100-fold photomicrograph showing an apatite crystal according to Example 1 of the present invention. Macro shot of the apatite crystal of the present invention SEM image after drying according to Example 2 of the present invention Photograph when 3 grams of calcium oxide is mixed in Example 3 of the present invention Graph showing X-ray diffraction pattern in the same case Photograph when 2.5 grams of calcium oxide were mixed in Example 3 of the present invention Graph showing X-ray diffraction pattern in the same case Photograph when 1.5 g of calcium oxide is mixed in Example 3 of the present invention Graph showing X-ray diffraction pattern in the same case The graph which shows the X-ray-diffraction figure in Example 4 of this invention In Example 4 of the present invention, the SEM photograph was taken on the fifth day when the calcium oxide was 2.4 grams. Photograph showing the entire visual field in Example 5 of the present invention Photograph focusing on the portion of the rod-shaped crystal in FIG. A photograph focusing on the lower plate-like crystal part of FIG. A photograph focusing on the upper part of the plate crystal in FIG.

Claims (3)

Add water to polymerized phosphoric acid and calcium salt, or add polymerized phosphoric acid aqueous solution to calcium salt, start synthesis as acidic solution, release phosphate ion accompanying hydrolysis of polymerized phosphoric acid, decrease chelating ability A method for producing a hydroxyapatite crystal, characterized in that an apatite crystal is produced by the release of accompanying calcium ions.

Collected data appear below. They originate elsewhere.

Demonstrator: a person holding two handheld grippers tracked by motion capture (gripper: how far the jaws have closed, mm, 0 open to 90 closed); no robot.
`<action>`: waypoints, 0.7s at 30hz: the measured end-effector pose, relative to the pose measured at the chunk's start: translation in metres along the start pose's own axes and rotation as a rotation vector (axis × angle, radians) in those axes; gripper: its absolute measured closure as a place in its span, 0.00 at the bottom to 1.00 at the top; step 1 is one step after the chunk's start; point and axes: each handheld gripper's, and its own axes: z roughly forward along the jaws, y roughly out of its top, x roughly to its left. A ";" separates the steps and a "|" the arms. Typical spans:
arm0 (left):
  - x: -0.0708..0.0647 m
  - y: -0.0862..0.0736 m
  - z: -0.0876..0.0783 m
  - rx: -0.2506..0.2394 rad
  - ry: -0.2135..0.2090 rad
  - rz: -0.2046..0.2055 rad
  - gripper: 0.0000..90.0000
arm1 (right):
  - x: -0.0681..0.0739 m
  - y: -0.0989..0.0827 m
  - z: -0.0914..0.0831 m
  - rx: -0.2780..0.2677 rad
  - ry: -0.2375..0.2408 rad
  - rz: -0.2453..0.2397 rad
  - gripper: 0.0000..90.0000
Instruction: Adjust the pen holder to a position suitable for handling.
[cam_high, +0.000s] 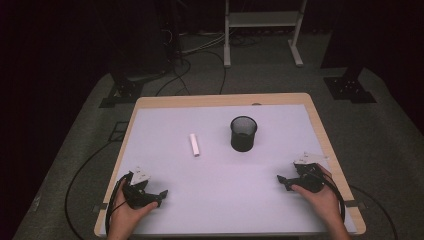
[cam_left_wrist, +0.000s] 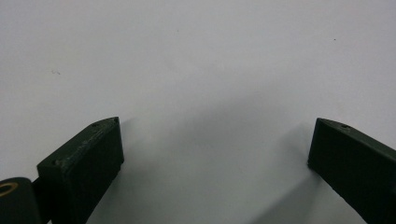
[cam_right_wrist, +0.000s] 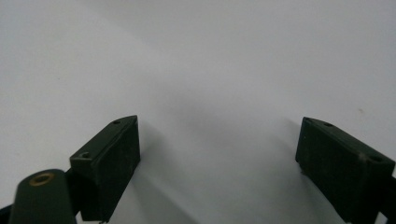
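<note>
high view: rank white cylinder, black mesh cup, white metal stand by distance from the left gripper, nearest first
From the left gripper:
1. Small white cylinder, lying flat on the table, left of centre.
2. Black mesh cup, upright, right of the cylinder.
3. White metal stand, on the floor beyond the table's far edge.

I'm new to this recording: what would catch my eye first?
A black mesh cup stands upright near the middle of the white-topped table, with a small white cylinder lying to its left. At the near edge, the left gripper and right gripper rest open, jaws empty.
</note>
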 end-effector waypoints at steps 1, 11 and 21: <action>0.000 0.000 0.000 0.000 0.000 0.000 0.03 | 0.000 0.000 0.000 0.000 0.000 0.000 0.15; 0.000 0.000 0.000 0.001 0.000 0.000 0.03 | -0.001 0.006 -0.004 -0.010 0.004 0.028 0.29; 0.000 0.000 0.000 0.000 -0.001 0.000 0.03 | -0.002 0.022 -0.005 -0.030 0.021 0.042 0.32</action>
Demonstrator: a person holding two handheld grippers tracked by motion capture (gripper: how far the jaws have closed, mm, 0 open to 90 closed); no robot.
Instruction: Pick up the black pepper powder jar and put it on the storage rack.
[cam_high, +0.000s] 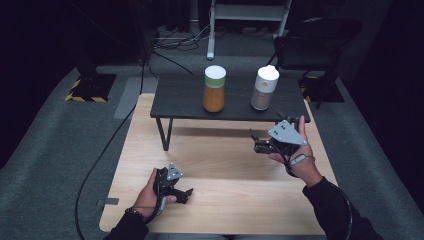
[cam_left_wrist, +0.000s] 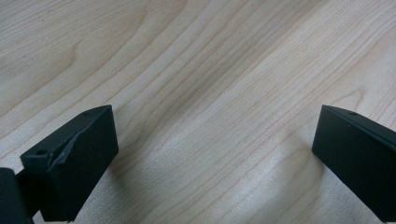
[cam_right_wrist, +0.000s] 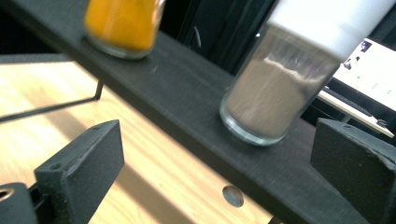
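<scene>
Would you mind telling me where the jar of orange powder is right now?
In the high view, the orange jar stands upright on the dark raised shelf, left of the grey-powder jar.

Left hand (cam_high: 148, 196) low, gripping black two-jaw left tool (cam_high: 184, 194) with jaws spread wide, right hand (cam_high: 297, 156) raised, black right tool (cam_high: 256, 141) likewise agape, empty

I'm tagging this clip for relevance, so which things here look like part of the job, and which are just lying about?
Probably part of the job:
- orange-filled jar on the black shelf
- grey-filled jar, which the open right tongs face
- open left tongs, low over the wooden table

Just lying about:
- black chair
- floor cables
</scene>
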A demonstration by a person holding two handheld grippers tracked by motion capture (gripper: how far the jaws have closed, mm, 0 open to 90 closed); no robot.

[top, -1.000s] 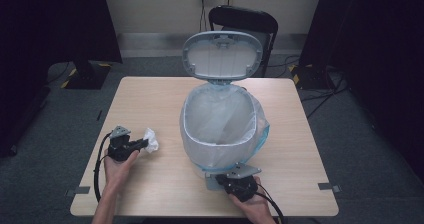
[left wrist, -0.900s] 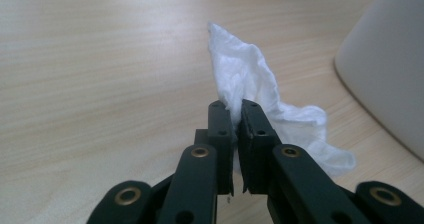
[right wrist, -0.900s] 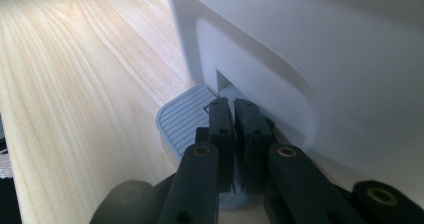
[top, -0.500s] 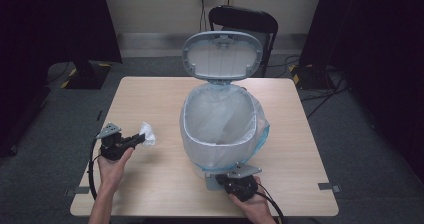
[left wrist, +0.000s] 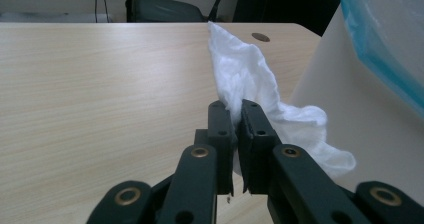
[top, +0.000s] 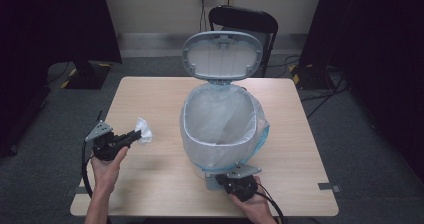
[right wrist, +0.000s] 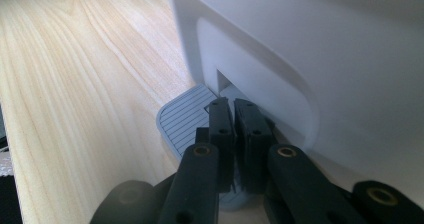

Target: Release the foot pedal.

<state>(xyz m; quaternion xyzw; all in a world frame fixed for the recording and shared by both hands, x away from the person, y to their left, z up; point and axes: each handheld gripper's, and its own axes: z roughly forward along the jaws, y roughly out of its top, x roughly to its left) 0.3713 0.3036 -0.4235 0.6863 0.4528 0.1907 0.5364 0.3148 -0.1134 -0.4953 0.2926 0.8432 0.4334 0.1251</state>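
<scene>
Left gripper [top: 131,136], clamped on the crumpled white tissue [top: 144,129], has lifted and swung toward the open grey pedal bin with clear liner [top: 220,119] since a second ago. Right gripper [right wrist: 234,109], jaws together, keeps the ribbed grey pedal [right wrist: 182,121] pressed. Drop looks next.

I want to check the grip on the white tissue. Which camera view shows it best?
The left gripper view: the white tissue is close up, pinched between the left hand-held gripper jaws. The high view shows the tissue small, beside the bin. The right gripper view looks at the bin's pedal instead.
</scene>
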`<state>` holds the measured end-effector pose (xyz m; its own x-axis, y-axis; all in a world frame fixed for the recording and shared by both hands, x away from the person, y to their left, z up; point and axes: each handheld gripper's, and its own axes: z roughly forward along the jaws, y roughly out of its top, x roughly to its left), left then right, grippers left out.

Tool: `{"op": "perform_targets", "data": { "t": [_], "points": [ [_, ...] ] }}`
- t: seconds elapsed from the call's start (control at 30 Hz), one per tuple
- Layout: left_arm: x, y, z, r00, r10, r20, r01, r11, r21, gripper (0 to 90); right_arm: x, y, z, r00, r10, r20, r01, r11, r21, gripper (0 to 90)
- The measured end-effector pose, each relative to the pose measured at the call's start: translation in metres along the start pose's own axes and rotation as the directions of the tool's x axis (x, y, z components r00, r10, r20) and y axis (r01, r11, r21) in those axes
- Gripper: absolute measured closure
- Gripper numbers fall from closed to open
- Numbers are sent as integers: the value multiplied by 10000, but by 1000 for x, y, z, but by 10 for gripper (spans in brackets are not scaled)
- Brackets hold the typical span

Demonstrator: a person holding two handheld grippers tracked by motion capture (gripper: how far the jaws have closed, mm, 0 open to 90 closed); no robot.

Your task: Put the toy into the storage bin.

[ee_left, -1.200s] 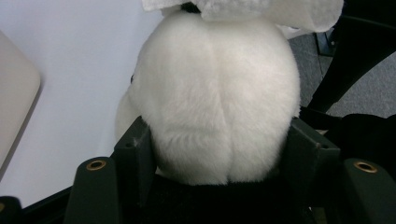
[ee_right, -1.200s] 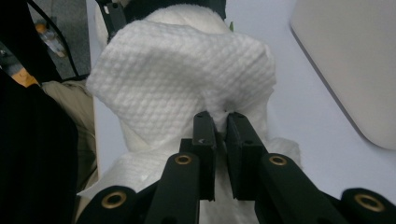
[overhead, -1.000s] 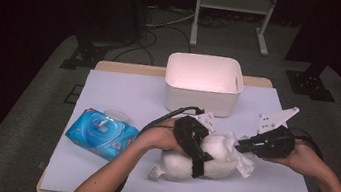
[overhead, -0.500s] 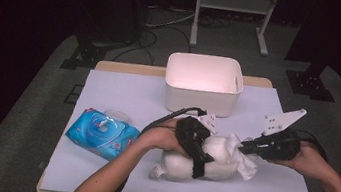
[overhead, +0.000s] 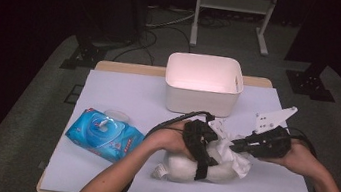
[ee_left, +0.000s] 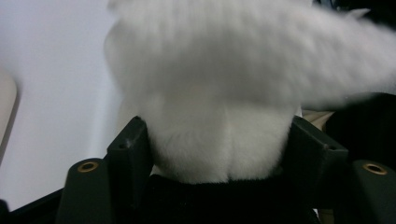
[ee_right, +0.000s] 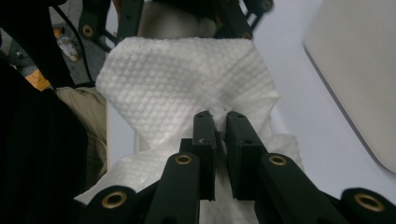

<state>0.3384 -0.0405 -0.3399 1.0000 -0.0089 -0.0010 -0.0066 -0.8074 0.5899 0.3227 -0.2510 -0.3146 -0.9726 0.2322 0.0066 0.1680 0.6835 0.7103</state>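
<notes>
**A:** While I'm looking down from above, the left gripper (overhead: 200,148) sits right over a white plush toy (overhead: 183,168) lying on its side on the pale surface (overhead: 123,94), close to the front edge. Can anyone tell what the fingers are doing?

**B:** Yeah, check the left gripper view. The plush toy (ee_left: 219,140) is wedged between the two black fingers (ee_left: 128,149), fur touching both, so they're spread about as wide as that part of the toy and holding it. They've just been opening a little more, with the toy between them.

**A:** And the right one?

**B:** The right gripper (overhead: 239,146) comes in from the right side, pointing left at the toy. In its own view the fingers (ee_right: 205,140) are pressed nearly together, pinching a fold of a white dimpled paper towel (ee_right: 187,84). From above, the paper towel (overhead: 228,152) is bunched against the toy's right end, just beside the left gripper.

**A:** What else is on there?

**B:** A white bin (overhead: 203,83) stands at the back of the surface, behind both hands, apart from the toy. A blue pack of wipes (overhead: 102,134) lies flat to the left, near the left forearm, with a small clear lid (overhead: 116,115) just behind it. Can't tell whether that lid touches the pack.
</notes>
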Motion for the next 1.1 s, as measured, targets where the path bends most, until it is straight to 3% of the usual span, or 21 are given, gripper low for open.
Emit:
{"op": "perform_targets", "data": {
  "t": [0.1,0.23,0.33,0.8,0.93,1.1],
  "points": [
    [-1,0,1,9999,53,-91,-52,9999,161,257,1,2,9,9999,-34,-117,37,9997,249,818],
    [-1,-4,-5,9992,168,-364,-167,9999,35,245,-4,-6,11,9998,214,50,-216,9987,463,818],
    [-1,-8,-10,9995,52,-321,-61,9996,-278,245,-7,-12,10,9989,460,-12,-459,9984,327,817],
    [-4,-29,-38,9967,-368,-724,284,9932,-1133,207,-8,-16,9,9987,505,73,-508,9977,452,817],
    [-5,-31,-42,9965,-280,-784,184,9925,-1211,207,-6,-17,9,9985,539,48,-541,9972,509,817],
    [-4,-36,-46,9951,-590,-798,493,9917,-1189,198,-7,-19,7,9985,538,132,-546,9963,663,817]
  ]
}}
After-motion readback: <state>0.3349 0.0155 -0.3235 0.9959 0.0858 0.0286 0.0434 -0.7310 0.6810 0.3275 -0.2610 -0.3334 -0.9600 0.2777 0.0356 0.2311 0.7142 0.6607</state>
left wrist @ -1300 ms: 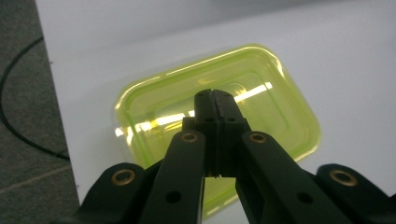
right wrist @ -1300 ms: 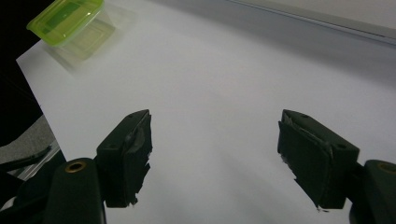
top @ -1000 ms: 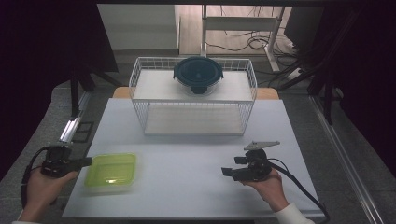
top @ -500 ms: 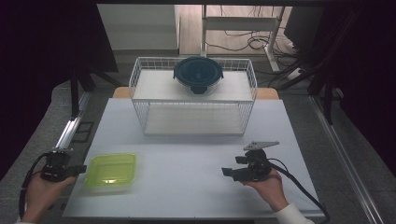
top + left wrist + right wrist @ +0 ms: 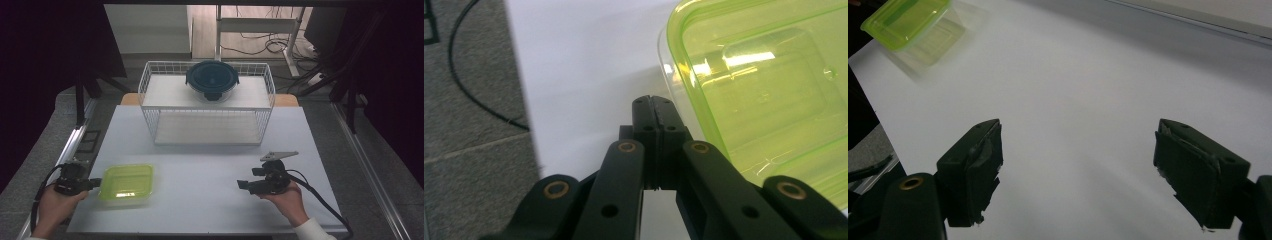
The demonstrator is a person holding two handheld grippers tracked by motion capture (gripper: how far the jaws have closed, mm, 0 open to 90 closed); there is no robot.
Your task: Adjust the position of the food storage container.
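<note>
A clear container with a lime-green lid [image 5: 126,183] [image 5: 764,85] sits on the white table at the near left. My left gripper [image 5: 93,184] [image 5: 655,100] lies at the table's left edge, jaws shut together with nothing between them. Its tip is right beside the container's left rim; I cannot tell whether it touches. My right gripper [image 5: 242,185] [image 5: 1078,150] rests low over the near right of the table. It points left toward the container [image 5: 908,22], jaws wide open and empty.
A white wire basket [image 5: 207,107] stands at the back middle of the table [image 5: 210,165], with a dark blue round lidded bowl [image 5: 212,80] on top of it. Grey floor and a cable [image 5: 469,85] lie past the table's left edge.
My left gripper has sunk a little and drawn toward the near edge, still beside the green container. The right gripper and the container have not moved.
</note>
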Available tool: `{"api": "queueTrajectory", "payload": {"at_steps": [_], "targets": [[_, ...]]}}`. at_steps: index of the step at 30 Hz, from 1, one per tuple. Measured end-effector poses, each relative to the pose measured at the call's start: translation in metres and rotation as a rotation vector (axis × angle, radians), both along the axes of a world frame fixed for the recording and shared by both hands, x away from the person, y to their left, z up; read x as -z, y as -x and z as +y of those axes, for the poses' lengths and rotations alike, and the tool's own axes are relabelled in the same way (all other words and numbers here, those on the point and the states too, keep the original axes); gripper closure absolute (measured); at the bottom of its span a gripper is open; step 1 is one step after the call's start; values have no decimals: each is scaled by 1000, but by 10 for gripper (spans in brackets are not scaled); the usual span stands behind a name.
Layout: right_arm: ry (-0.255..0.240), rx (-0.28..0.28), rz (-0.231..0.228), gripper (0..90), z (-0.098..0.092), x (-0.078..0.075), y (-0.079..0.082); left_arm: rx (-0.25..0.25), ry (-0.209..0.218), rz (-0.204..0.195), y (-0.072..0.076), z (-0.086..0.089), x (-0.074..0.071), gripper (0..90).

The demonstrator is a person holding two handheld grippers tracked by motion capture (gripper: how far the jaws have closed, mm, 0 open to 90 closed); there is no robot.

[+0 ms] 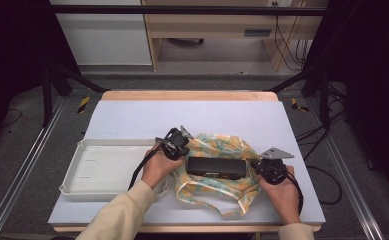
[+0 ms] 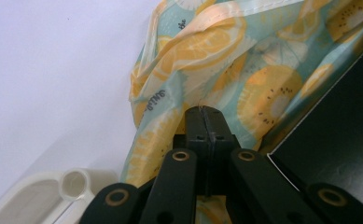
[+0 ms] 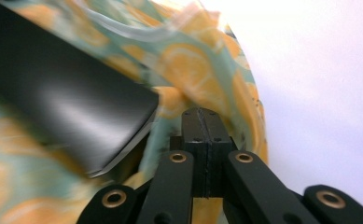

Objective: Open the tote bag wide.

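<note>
The black box [image 1: 216, 167] lies flat on the citrus-print bag [image 1: 217, 192], long axis running straight from one gripper to the other. The left gripper [image 1: 183, 148] sits at the box's left end, jaws pressed together; whether a fold of bag fabric [image 2: 207, 56] is caught in the tips is hard to tell. The right gripper [image 1: 258, 166] sits at the opposite end, jaws likewise together, with the box [image 3: 62, 93] up and to the left of its tips and fabric just ahead. Both hands look about equally near. Any coming pull likely runs outward along that axis. The white tray [image 1: 77, 175] waits beyond the left gripper.
</note>
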State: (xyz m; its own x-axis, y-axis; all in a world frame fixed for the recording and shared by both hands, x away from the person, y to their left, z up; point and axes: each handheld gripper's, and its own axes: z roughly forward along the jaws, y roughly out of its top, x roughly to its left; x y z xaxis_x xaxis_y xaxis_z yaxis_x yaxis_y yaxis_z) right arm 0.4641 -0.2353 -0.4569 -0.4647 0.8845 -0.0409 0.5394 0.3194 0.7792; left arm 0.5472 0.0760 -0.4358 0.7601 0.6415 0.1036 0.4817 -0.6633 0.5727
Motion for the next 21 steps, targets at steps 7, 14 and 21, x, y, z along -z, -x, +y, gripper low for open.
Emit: {"api": "queueTrajectory", "payload": {"at_steps": [7, 14, 21], "targets": [[17, 40, 67, 900, -9, 18, -21, -16, -41, 25, -5, -1, 7, 900], [40, 49, 88, 900, -8, 21, -24, -14, -73, 40, -5, -3, 13, 900], [-1, 33, 19, 900, -8, 2, -13, -10, 27, 5, 5, 6, 1, 900]]}}
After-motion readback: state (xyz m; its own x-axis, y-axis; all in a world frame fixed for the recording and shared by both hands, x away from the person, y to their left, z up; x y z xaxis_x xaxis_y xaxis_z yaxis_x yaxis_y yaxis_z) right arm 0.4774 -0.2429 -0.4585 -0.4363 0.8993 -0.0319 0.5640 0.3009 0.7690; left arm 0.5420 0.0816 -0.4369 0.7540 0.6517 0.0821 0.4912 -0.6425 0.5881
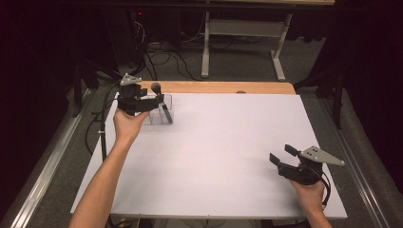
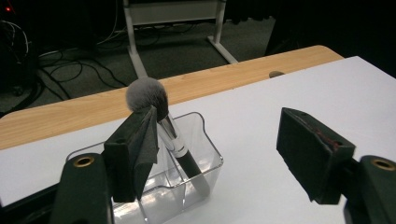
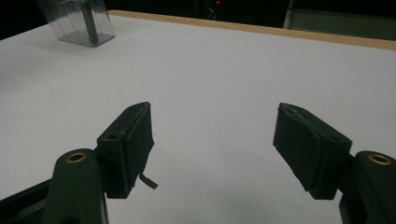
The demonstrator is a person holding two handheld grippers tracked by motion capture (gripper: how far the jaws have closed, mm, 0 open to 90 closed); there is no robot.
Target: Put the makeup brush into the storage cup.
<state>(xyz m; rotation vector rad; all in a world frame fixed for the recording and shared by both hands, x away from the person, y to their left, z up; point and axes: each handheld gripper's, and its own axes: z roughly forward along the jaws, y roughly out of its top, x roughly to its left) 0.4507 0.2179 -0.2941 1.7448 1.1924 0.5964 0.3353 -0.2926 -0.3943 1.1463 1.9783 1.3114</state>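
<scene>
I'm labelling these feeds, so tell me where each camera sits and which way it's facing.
High view: above the person's side, looking forward and down on the white table; both forearms and tools show.
Left gripper view: rides the left tool, facing the clear plastic container holding a grey-bristled makeup brush.
Right gripper view: rides the right tool, facing across the table.
All three share that container.

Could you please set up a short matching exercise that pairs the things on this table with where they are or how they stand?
Things:
1. brush
2. clear box
3. left hand-held gripper
4. right hand-held gripper

States or places:
A. open, over bare white table at the near right
B. stands tilted, bristles up
C. open, right beside the box
D. at the table's far left, holding the brush

Pairs: 1-B, 2-D, 3-C, 4-A
</scene>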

The method for producing a hydroxyapatite crystal according to claim 1, wherein the growth temperature is 200 ° C. and the pressure is 1.5 MPa. The method for producing a hydroxyapatite crystal according to claim 1 or 2, wherein the polymerized phosphoric acid includes at least one of polyphosphoric acid and condensed phosphoric acid, and the calcium ions are supplied by calcium oxide.